#### [ASSIGNMENT]
Every line in the records below between the one holding "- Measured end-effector" and the one holding "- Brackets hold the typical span", inclusive, is to be set down exactly; all other lines are to be left out.

Stored records
- Opening Delimiter -

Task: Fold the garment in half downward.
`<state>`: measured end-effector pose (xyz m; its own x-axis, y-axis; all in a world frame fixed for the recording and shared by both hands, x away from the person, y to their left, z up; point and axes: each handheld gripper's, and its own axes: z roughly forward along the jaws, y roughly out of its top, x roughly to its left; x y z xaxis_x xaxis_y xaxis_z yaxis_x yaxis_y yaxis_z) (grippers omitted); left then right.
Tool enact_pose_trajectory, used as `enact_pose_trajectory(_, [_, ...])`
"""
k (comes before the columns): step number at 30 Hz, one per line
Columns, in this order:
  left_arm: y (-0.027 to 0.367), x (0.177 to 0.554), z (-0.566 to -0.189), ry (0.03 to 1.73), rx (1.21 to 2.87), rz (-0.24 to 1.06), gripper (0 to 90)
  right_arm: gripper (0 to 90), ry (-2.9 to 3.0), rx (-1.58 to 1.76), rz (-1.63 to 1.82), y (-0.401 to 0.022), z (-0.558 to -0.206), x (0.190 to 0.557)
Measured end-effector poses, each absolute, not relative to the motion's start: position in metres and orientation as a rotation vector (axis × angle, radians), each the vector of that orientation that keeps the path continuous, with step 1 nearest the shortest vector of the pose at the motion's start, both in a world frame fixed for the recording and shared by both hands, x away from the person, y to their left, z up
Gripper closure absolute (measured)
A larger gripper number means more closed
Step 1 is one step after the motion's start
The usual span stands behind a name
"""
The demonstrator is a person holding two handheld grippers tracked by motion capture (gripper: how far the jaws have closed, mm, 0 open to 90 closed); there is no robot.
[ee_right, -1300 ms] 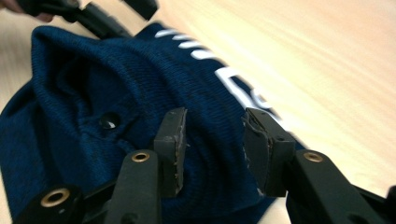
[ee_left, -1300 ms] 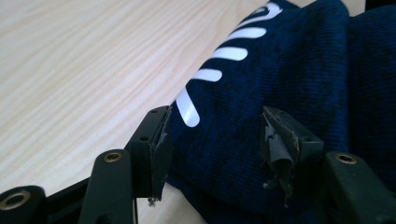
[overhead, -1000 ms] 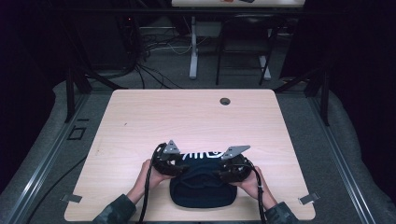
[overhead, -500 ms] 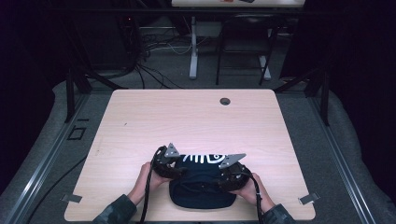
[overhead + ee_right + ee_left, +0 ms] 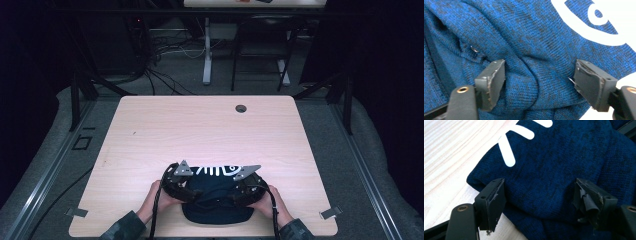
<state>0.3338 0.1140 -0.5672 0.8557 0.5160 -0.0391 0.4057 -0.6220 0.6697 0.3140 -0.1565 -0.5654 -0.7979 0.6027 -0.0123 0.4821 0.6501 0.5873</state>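
A dark blue knitted garment [image 5: 218, 202] with a white print [image 5: 216, 171] lies bunched near the table's front edge. My left gripper [image 5: 193, 193] rests at its left side and my right gripper [image 5: 239, 193] at its right, each held by a hand. In the left gripper view the left gripper [image 5: 541, 198] stands open; its jaws have just been opening, with a fold of the garment [image 5: 554, 170] lying loose between them. In the right gripper view the right gripper [image 5: 539, 80] also stands open; its jaws have just been opening, with a hump of the fabric [image 5: 531, 82] between them.
The light wooden table [image 5: 200, 130] stretches bare beyond the garment, with a round cable hole [image 5: 241, 108] near its far edge. Tape marks sit at the front corners [image 5: 330, 213]. A desk leg [image 5: 207, 50] and floor cables lie past the table.
Both hands and grippers have slid a little toward the table's front edge, lowering onto the garment. The garment's near part now sits closer to the front edge.
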Motion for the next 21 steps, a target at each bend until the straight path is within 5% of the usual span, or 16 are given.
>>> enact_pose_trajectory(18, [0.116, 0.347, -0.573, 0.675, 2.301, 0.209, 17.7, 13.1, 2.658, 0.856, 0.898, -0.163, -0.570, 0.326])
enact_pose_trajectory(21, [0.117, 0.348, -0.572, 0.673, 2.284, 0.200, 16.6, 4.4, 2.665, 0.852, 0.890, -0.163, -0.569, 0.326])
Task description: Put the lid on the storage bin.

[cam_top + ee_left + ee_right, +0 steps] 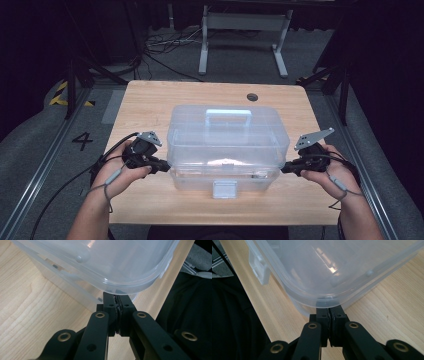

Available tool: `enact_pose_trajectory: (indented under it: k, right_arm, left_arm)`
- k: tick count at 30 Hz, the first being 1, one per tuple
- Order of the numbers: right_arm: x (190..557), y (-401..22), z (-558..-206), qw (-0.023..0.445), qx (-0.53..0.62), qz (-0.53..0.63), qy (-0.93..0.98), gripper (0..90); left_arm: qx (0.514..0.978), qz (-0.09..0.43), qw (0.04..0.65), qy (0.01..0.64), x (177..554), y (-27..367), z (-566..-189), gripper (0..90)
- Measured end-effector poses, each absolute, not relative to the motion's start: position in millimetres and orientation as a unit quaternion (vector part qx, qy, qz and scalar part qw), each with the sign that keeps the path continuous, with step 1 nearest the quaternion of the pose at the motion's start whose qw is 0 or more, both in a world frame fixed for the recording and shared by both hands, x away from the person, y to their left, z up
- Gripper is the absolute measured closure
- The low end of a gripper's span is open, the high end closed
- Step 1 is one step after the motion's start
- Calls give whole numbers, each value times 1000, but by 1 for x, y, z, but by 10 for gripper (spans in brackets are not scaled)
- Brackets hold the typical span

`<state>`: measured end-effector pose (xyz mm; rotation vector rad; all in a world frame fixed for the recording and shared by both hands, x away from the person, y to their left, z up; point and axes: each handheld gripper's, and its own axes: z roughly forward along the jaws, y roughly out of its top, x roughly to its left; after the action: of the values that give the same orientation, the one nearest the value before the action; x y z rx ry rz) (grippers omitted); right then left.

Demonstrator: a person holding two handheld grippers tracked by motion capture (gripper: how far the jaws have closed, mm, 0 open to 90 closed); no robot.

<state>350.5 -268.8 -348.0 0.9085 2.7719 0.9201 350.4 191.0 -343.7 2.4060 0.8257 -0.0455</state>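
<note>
Dark studio room, grey floor with cables and a white metal frame point(245, 30) beyond the far edge. Light wooden table point(150, 100) in the middle, small round hole point(252, 96) near its far side. Clear plastic box point(227, 145) at table centre, lid with moulded handle point(228, 116) on top, latch point(224, 189) hanging at the near side. Lid rim raised slightly off the base at both near corners, seen from each gripper view. Left gripper point(162, 165) at the box's left end, jaws closed together with nothing between them, tips tucked under the lid rim point(125, 290). Right gripper point(286, 169) at the right end, jaws likewise closed and empty, tips under the rim point(322, 300). Both hands low at the near edge.
</note>
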Motion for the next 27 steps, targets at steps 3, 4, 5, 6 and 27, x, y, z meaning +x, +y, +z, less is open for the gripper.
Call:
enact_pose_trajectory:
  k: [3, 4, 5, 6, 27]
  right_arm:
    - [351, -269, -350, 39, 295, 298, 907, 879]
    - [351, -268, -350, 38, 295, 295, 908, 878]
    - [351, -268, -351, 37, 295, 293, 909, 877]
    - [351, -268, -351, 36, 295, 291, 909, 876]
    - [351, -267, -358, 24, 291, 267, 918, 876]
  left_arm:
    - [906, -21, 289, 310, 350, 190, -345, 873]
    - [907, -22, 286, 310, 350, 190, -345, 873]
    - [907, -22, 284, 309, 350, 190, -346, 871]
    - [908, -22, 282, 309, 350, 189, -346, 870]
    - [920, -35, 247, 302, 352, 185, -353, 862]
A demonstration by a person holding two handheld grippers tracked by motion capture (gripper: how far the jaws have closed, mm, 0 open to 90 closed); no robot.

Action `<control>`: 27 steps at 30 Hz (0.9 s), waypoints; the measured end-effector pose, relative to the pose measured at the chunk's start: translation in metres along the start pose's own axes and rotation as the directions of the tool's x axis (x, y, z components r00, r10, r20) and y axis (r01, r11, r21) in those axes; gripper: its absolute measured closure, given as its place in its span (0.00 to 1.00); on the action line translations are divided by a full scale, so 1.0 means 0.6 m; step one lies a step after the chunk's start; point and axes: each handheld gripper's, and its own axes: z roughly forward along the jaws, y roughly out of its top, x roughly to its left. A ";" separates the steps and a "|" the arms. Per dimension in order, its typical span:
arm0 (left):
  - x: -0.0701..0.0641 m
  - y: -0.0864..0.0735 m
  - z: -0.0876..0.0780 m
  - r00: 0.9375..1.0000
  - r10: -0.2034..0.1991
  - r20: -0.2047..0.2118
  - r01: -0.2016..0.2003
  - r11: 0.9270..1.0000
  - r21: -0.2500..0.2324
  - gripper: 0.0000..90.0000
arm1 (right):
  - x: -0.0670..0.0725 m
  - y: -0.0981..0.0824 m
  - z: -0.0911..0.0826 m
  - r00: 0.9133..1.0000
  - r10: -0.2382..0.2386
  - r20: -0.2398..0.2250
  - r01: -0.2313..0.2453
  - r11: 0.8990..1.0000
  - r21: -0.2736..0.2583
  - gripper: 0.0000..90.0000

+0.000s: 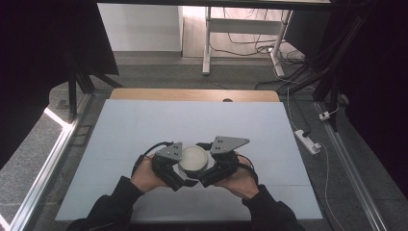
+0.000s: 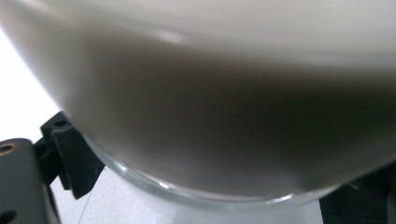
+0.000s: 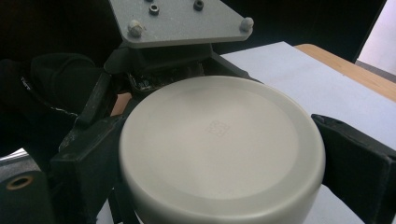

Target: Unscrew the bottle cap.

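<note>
A round jar with a pale grey-white lid (image 1: 194,160) stands on the light blue table mat (image 1: 144,125), between both grippers. My left gripper (image 1: 181,168) closes on it from the left; in the left gripper view the lid (image 2: 210,93) and the jar's glass edge (image 2: 187,193) sit very close between its black jaws, and my left gripper (image 2: 210,186) looks shut on the jar. My right gripper (image 3: 224,154) has a jaw against each side of the lid (image 3: 219,149). In the high view my right gripper (image 1: 208,166) sits at the jar's right.
The mat covers a wooden table whose far edge (image 1: 192,94) shows bare wood. A power strip (image 1: 307,141) and cables lie on the floor to the right. Metal rails run along both sides of the table. A white desk frame (image 1: 207,43) stands beyond.
</note>
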 end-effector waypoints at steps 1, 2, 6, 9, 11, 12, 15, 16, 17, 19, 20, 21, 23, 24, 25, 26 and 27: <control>0.000 0.000 0.000 1.000 0.001 0.000 -0.001 1.000 0.001 0.08 | 0.000 0.000 -0.001 1.000 0.000 0.000 0.000 1.000 -0.003 0.08; 0.000 0.000 0.000 1.000 0.001 -0.001 -0.001 1.000 0.001 0.08 | 0.000 0.000 -0.001 1.000 0.000 0.001 0.000 1.000 -0.006 0.08; 0.002 -0.002 0.000 1.000 -0.005 -0.010 0.006 1.000 0.002 0.08 | -0.001 0.002 -0.007 1.000 0.003 0.004 -0.003 1.000 -0.027 0.08; 0.005 -0.003 -0.003 1.000 -0.012 -0.014 0.012 1.000 -0.003 0.08 | -0.001 0.004 -0.011 1.000 0.001 0.008 0.000 0.999 -0.035 0.08; 0.005 -0.004 -0.005 1.000 -0.017 -0.020 0.017 1.000 -0.009 0.08 | -0.001 0.006 -0.014 1.000 -0.002 0.011 0.002 0.999 -0.038 0.08; 0.006 -0.004 -0.005 1.000 -0.013 -0.022 0.013 1.000 -0.004 0.08 | -0.001 0.007 -0.015 1.000 -0.003 0.013 0.004 0.999 -0.039 0.08; 0.008 -0.006 -0.004 0.999 -0.024 -0.030 0.024 1.000 -0.002 0.08 | 0.000 0.009 -0.018 1.000 -0.006 0.017 0.007 0.999 -0.046 0.08; 0.009 -0.006 -0.004 0.999 -0.023 -0.034 0.023 1.000 0.003 0.08 | 0.000 0.009 -0.019 1.000 -0.007 0.019 0.008 0.999 -0.046 0.08; 0.011 -0.007 -0.004 0.999 -0.029 -0.038 0.029 1.000 0.003 0.08 | 0.000 0.009 -0.020 1.000 -0.006 0.019 0.007 0.999 -0.049 0.08; 0.014 -0.009 -0.004 0.998 -0.035 -0.045 0.035 0.999 0.007 0.08 | 0.000 0.009 -0.023 1.000 -0.006 0.025 0.007 0.999 -0.049 0.08; 0.015 -0.010 -0.004 0.998 -0.040 -0.052 0.041 0.999 0.006 0.08 | 0.000 0.010 -0.025 1.000 -0.008 0.027 0.009 0.999 -0.047 0.08; 0.017 -0.011 -0.004 0.997 -0.046 -0.058 0.047 0.999 0.005 0.08 | 0.000 0.010 -0.026 1.000 -0.006 0.027 0.007 0.999 -0.051 0.08; 0.021 -0.013 -0.005 0.996 -0.051 -0.068 0.052 0.999 0.007 0.09 | 0.001 0.009 -0.030 0.999 -0.005 0.031 0.007 0.999 -0.051 0.08; 0.022 -0.013 -0.006 0.996 -0.055 -0.075 0.056 0.998 0.006 0.08 | 0.001 0.008 -0.031 1.000 -0.004 0.030 0.006 0.998 -0.055 0.08; 0.024 -0.013 -0.006 0.995 -0.060 -0.079 0.060 0.998 0.003 0.08 | 0.001 0.008 -0.033 0.999 -0.004 0.033 0.006 0.999 -0.053 0.08; 0.026 -0.013 -0.006 0.994 -0.064 -0.083 0.065 0.998 0.001 0.08 | 0.002 0.007 -0.034 1.000 -0.002 0.032 0.003 0.999 -0.054 0.08; 0.028 -0.013 -0.006 0.994 -0.069 -0.088 0.070 0.998 -0.001 0.09 | 0.003 0.007 -0.035 0.999 -0.002 0.033 0.004 0.999 -0.053 0.08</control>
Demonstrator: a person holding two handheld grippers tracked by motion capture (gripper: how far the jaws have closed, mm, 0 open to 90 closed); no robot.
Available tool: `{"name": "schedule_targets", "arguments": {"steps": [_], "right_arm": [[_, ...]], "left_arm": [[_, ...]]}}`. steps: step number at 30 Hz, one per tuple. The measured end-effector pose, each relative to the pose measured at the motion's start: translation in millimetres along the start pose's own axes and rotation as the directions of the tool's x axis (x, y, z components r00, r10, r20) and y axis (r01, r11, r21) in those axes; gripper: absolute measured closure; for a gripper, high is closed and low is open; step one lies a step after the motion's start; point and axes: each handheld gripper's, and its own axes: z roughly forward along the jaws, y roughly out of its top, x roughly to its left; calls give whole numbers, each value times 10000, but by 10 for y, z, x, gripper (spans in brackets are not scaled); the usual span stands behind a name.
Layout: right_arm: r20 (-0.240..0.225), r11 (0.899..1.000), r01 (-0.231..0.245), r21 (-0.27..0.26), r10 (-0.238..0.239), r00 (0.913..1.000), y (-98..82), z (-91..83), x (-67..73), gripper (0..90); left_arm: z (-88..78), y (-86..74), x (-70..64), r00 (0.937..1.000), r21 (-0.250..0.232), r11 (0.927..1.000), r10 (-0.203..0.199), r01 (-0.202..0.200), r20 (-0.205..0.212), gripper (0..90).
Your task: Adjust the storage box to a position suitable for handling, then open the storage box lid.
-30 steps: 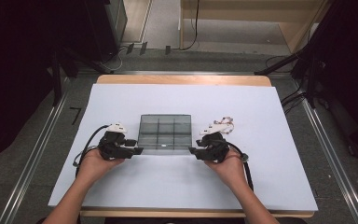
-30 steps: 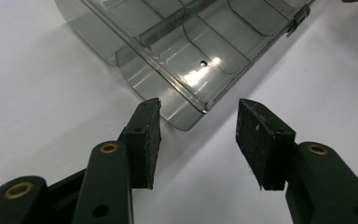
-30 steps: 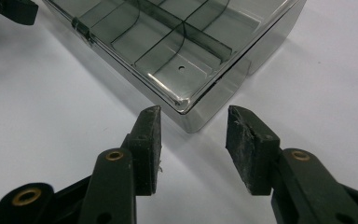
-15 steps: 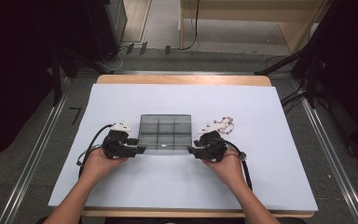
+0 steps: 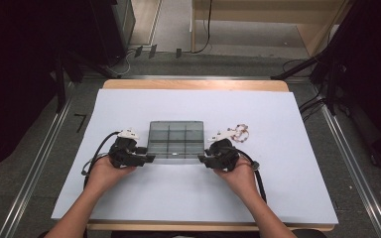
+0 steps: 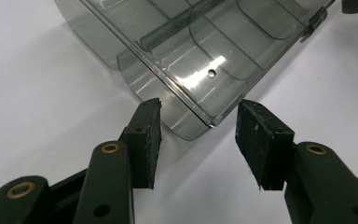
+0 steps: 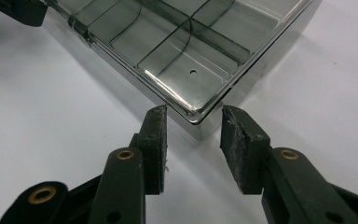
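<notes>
A grey see-through box (image 5: 175,140) with small compartments is seen near the middle of the white table (image 5: 287,198), a little toward the person's edge, lying flat with its lid closed as far as can be judged. The left gripper (image 5: 148,158) is placed at the box's near left corner and the right gripper (image 5: 201,160) at its near right corner. In the left gripper view the jaws stand apart, with the corner of the box (image 6: 191,126) just in front of the gap and not yet clamped. The same is seen in the right gripper view, where the jaws are also apart around the corner (image 7: 193,119) without touching it. The step in hand is judged to be the taking of the box at both near corners. It would be done well if both grippers are pushed forward equally, so that each corner goes fully between the pads before closing, because the smooth plastic may slip or turn. A small bracelet (image 5: 239,132) of beads is lying near the right side of the box, just behind the right gripper; it is not in the way, but it could be pushed if the box is moved to the right.
</notes>
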Motion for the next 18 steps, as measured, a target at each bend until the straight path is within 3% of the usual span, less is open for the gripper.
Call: {"name": "schedule_targets", "arguments": {"steps": [18], "right_arm": [[20, 9997, -154, -169, 154, 9999, 6, -49, 9, 666]], "left_arm": [[-75, 24, -34, 9996, -105, 9997, -220, 218, -178, 581]]}}
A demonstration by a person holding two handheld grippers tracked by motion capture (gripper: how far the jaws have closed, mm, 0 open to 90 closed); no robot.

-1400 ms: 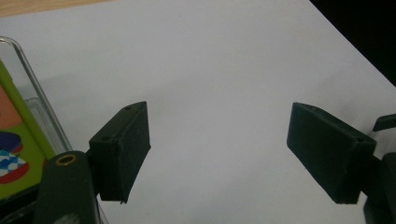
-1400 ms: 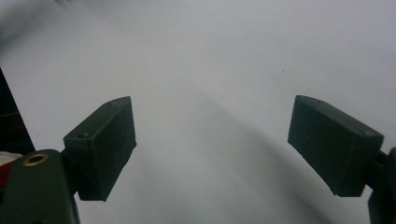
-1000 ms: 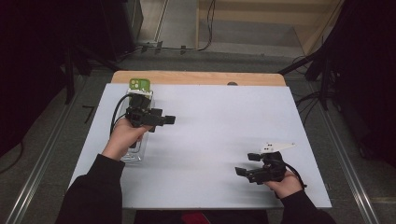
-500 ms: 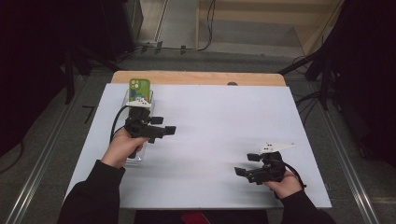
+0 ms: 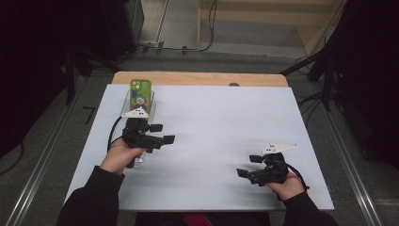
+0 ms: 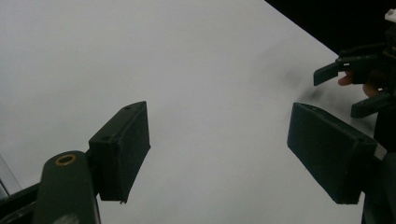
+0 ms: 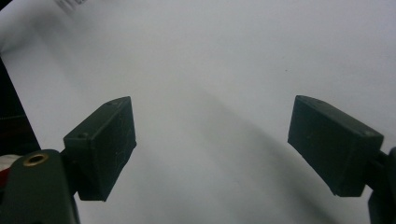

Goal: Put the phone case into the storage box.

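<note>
A white worktop [image 5: 211,141] with a bare wooden strip along its far edge stands in a dark room, with cables on the grey floor beyond it. Near the far left corner a phone [image 5: 140,95] in a green case stands upright in a clear stand [image 5: 128,101], its back toward the camera; the case bears a small cartoon figure, and no writing on it can be read. Just in front of the phone, on the left side of the worktop, the left tongs [image 5: 163,133] are held in the person's left hand [image 5: 121,155] and point toward the right edge. In the left gripper view [image 6: 217,149] their two black jaws stand apart with bare white worktop between them; they hold nothing and touch nothing. Something clear lies on the worktop under the left hand, too hidden to tell what it is. Well apart, near the near right corner, the right tongs [image 5: 250,165] sit in the right hand [image 5: 288,184], pointing toward the left edge, with a grey three-cornered plate [image 5: 278,148] on top. The right gripper view [image 7: 212,149] shows these jaws wide apart as well, over plain worktop, empty and gripping nothing. The left gripper view also catches the right tongs [image 6: 357,88] farther off at the worktop's edge, jaws parted. Dark sleeves [image 5: 91,200] come in from the near edge.
</note>
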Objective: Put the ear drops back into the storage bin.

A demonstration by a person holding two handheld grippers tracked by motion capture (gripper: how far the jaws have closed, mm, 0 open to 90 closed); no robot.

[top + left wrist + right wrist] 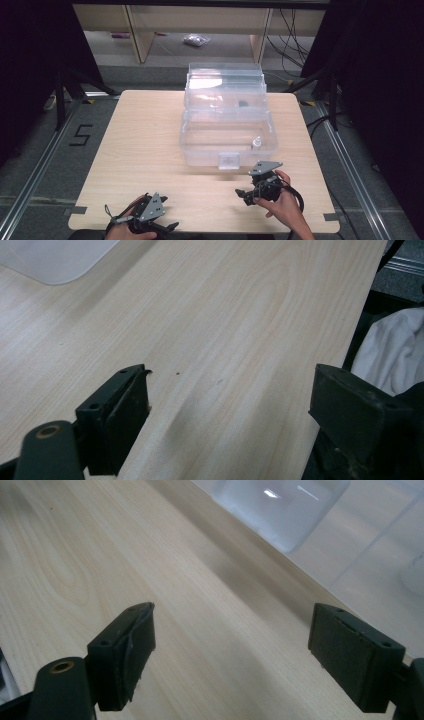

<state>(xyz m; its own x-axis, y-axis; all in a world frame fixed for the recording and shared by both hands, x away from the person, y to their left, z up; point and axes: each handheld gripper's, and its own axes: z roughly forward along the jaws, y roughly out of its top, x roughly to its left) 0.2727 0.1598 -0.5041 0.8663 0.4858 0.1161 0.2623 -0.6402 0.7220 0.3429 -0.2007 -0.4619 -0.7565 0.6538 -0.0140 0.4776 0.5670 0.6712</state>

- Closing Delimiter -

#### [ANSWER TO THIS EXERCISE]
- Measured end-effector poses, each absolute, not relative to the motion's start: position in millimetres and orientation as a unit quaternion (vector part qx, qy, qz and scalar part qw), each with the sign that keeps the path continuous, with step 1 nearest the quaternion of the pose at the motion's start whose qw is 0 or more, both in a world frame fixed for the recording and shared by both hands, x away from the person, y to their left, z up
- Gripper is the absolute measured closure
- The low end of a gripper's span is open, the high end closed
- Step 1 is one step after the motion's start
- Calls give whole numbers, each value times 1000, but by 1 for x, y, z, but by 10 for gripper (spans in brackets are not scaled)
- Brackets hold the typical span

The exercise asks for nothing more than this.